What does this mean for your estate plan?
If you are in the midst of creating and funding your trust, go ahead and complete your gift. First, the BBB bill is not signed yet. It could potentially be signed in a different form where the proposed revisions are brought back in. Second, the federal estate tax exemption amount is still dropping on January 1, 2026 from $11 million to $5 million (adjusted for inflation). That is only four years away and Congress could still make changes to the estate tax laws in interim.
One caveat to proceeding with your year-end gifting relates to fully funding an irrevocable life insurance trust (ILIT). Many ILIT’s are funded on a yearly basis using annual exclusion gifts of $15,000 (note the annual exclusion will increase to $16,000 in 2022). Most of my clients who discussed fully funding an ILIT this year have decided to hold off on that for the time being. That is because fully funding an ILIT would use up your lifetime exemption instead of annual exclusion gifts.

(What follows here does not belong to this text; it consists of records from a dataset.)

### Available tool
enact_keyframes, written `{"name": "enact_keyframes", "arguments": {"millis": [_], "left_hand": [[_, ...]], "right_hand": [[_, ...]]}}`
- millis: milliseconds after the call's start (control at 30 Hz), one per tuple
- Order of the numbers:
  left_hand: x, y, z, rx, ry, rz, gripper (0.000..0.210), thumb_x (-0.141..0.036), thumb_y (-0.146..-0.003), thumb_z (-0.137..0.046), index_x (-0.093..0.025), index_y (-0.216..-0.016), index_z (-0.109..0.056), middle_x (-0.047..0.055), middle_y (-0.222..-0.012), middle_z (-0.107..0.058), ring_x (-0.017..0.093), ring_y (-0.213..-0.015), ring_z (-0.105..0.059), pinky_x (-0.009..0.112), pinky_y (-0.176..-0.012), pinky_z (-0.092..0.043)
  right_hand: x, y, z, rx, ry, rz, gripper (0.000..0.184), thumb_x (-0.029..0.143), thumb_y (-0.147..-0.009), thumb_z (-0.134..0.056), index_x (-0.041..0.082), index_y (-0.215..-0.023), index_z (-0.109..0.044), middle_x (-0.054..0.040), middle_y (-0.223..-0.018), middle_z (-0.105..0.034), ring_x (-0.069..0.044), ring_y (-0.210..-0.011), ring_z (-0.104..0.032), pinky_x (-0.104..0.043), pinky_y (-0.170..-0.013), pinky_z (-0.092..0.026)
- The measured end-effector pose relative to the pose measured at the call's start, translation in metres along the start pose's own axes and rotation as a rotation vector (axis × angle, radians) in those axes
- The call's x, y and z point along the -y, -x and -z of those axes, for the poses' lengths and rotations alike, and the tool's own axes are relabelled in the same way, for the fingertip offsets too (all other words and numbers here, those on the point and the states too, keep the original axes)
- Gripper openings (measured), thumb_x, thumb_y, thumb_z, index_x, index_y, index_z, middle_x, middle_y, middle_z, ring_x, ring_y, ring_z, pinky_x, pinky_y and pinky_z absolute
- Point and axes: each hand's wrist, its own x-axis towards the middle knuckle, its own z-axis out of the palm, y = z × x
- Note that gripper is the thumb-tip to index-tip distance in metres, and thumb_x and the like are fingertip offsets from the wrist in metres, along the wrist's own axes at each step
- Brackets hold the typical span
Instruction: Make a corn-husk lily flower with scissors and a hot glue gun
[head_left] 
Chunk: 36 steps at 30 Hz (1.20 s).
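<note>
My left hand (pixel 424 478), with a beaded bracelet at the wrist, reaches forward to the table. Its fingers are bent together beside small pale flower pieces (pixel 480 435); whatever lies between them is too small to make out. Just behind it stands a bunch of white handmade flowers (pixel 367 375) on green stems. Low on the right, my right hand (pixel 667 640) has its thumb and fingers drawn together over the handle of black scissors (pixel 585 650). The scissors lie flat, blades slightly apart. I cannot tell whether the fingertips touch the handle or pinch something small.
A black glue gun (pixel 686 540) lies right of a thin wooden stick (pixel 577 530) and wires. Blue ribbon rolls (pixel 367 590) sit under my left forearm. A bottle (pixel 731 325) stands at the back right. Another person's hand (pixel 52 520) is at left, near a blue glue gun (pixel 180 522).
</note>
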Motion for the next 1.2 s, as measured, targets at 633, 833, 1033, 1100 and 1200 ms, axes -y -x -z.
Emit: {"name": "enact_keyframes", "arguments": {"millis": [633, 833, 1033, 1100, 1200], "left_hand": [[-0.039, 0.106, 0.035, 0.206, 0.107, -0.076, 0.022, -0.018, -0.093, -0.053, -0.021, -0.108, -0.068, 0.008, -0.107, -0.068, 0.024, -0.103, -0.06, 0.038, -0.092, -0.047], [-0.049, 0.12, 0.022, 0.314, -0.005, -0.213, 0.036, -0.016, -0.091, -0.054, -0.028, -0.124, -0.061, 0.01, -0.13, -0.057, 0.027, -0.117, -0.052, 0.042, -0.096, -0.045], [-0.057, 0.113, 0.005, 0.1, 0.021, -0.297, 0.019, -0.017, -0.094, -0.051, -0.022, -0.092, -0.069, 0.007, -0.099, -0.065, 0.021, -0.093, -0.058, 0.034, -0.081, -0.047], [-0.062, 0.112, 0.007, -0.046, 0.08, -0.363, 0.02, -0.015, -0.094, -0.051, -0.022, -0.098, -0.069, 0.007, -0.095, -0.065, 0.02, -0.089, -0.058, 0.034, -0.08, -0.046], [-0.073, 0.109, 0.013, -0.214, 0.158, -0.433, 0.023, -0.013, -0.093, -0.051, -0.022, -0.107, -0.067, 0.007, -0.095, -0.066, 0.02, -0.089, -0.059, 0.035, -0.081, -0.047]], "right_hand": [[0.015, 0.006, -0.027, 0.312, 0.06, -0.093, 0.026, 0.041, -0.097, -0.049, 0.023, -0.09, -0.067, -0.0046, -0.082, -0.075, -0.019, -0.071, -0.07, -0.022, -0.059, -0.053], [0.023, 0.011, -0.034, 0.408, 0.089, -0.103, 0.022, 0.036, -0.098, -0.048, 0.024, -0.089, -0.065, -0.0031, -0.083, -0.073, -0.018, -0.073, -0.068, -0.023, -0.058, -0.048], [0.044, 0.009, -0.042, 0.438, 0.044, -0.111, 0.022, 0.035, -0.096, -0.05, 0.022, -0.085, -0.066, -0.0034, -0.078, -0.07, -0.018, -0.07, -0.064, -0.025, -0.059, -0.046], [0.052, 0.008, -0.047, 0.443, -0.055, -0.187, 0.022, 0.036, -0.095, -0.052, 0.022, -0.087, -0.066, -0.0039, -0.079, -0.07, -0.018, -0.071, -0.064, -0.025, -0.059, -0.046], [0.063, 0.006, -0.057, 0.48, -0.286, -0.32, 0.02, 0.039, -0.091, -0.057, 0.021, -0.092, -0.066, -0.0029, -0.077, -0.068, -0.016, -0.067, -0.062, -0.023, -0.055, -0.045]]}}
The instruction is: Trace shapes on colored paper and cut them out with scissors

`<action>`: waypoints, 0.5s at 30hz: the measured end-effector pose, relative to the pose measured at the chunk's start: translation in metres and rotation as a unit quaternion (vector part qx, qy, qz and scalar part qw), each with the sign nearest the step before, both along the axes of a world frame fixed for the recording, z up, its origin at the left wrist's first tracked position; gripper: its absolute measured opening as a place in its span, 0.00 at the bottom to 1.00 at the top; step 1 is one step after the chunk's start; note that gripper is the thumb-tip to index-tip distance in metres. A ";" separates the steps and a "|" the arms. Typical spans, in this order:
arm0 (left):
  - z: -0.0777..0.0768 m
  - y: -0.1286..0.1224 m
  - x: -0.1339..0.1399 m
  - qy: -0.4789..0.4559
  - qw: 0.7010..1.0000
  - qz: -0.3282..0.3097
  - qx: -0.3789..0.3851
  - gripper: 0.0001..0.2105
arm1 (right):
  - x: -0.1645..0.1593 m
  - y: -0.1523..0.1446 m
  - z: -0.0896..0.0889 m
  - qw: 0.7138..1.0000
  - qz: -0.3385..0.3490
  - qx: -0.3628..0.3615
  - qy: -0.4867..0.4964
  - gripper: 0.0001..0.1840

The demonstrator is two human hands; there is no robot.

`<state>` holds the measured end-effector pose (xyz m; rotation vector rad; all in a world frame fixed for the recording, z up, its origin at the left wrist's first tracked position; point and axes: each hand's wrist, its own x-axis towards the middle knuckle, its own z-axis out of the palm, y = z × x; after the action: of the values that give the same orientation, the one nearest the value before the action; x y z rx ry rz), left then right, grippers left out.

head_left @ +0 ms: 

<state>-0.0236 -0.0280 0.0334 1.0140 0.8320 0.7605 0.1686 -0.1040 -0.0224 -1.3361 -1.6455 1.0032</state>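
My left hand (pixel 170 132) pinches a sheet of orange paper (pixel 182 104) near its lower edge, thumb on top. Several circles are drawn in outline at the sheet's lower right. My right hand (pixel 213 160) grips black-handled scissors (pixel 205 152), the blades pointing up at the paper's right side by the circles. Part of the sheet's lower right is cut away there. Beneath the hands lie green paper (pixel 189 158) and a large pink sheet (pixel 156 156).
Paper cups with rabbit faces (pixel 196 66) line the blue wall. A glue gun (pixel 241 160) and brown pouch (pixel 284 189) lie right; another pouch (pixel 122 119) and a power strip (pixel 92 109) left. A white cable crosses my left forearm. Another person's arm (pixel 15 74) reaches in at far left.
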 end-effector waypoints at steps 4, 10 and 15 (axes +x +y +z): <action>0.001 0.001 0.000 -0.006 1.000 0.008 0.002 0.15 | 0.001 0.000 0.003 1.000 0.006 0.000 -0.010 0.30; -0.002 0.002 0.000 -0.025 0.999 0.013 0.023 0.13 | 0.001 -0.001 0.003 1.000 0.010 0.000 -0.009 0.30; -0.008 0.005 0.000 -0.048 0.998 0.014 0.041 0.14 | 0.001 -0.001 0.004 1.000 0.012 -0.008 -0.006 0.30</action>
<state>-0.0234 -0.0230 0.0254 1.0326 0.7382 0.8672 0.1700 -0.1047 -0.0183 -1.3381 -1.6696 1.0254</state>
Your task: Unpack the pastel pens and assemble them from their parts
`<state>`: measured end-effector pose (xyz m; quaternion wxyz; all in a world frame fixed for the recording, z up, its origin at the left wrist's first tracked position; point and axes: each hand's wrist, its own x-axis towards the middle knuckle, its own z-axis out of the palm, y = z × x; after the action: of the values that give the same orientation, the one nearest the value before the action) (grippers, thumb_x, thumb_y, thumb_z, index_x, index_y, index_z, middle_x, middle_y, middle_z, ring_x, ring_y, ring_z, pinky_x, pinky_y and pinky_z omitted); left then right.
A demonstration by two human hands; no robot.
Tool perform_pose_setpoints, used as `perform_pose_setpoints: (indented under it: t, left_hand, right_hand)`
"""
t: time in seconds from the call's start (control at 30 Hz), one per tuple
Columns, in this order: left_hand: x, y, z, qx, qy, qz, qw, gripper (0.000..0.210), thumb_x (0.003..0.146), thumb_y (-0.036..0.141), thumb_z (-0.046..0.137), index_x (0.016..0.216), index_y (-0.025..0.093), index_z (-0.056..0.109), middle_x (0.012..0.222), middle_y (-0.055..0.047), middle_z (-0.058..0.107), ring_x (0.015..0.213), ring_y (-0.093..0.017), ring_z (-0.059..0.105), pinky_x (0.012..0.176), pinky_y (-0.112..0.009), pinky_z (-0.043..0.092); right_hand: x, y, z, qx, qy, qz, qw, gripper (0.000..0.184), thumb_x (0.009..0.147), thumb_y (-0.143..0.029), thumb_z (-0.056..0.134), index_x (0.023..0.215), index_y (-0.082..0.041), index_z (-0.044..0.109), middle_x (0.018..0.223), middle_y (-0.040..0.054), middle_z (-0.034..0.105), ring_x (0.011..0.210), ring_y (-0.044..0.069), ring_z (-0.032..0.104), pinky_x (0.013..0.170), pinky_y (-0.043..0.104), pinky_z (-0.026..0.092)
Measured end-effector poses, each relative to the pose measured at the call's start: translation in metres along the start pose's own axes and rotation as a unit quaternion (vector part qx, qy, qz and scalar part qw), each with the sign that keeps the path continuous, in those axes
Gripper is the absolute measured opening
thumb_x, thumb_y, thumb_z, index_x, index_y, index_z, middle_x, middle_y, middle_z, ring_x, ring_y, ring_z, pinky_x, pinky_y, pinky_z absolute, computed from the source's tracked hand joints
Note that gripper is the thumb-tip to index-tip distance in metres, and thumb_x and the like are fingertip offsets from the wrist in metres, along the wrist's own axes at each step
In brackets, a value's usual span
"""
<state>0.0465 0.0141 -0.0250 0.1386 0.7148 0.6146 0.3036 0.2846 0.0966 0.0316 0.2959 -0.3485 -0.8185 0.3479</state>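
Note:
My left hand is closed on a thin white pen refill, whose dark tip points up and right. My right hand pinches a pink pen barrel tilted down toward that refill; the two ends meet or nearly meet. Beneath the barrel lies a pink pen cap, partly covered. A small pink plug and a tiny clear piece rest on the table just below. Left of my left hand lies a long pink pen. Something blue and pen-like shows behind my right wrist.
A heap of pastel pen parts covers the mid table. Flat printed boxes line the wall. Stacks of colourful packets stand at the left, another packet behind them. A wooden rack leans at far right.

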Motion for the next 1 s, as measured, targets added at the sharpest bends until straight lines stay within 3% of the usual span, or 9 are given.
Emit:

If you have completed your gift, you are ahead of the game. You may want to consider additional gifts in the next few years if you have not maximized your exemption amount or to use up the annual increases for inflation to the lifetime exemption amount (currently $11,700,000).
Some people who were on the fence about large gifts will probably hold off on any gifting until next year and revisit the discussion in 2022. For estate planners, this frenetic pace that we have seen over the past two years may continue as clients monitor Washington politics while we inch closer to 2026.